• **WHAT THE EXERCISE ASKS**:
If a line in the listing below has the string "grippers", copy it out.

• **INPUT DATA**:

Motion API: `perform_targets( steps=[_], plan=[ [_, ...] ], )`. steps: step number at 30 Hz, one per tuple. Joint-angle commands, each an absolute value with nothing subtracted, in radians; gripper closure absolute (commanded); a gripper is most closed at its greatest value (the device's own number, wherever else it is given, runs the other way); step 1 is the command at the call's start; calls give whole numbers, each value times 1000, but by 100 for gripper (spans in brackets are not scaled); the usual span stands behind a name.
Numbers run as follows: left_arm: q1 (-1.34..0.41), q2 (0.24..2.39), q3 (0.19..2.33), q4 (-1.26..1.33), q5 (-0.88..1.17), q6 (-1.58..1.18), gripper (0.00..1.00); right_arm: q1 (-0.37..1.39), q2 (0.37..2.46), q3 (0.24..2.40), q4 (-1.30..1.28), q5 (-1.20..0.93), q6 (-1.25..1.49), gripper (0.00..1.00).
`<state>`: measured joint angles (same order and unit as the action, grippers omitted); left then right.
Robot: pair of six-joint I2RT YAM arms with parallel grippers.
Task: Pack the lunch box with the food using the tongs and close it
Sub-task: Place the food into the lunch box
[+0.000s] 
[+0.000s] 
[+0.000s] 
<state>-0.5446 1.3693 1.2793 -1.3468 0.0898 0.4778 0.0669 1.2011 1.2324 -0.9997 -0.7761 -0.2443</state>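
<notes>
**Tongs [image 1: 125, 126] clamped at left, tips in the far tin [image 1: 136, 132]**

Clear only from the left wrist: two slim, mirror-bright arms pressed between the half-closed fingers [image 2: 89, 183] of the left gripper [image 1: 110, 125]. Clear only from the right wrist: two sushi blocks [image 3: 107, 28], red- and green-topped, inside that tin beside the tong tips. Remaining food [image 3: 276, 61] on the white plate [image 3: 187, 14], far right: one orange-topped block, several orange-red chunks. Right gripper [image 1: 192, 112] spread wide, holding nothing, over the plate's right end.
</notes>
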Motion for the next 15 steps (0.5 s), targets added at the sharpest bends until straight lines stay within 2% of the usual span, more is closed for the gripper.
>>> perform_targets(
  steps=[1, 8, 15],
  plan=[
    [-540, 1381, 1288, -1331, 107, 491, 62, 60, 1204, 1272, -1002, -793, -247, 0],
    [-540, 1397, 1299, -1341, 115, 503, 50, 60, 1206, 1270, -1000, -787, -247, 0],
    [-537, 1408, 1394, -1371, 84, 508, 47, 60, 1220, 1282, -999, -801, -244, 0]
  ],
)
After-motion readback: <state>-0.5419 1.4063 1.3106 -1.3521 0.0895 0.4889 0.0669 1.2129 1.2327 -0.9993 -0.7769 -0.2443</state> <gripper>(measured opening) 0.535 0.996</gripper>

• **FINISHED TASK**:
`<state>`: measured joint angles (same order and unit as the action, grippers omitted); left then right.
Robot: pair of six-joint I2RT YAM arms with parallel grippers.

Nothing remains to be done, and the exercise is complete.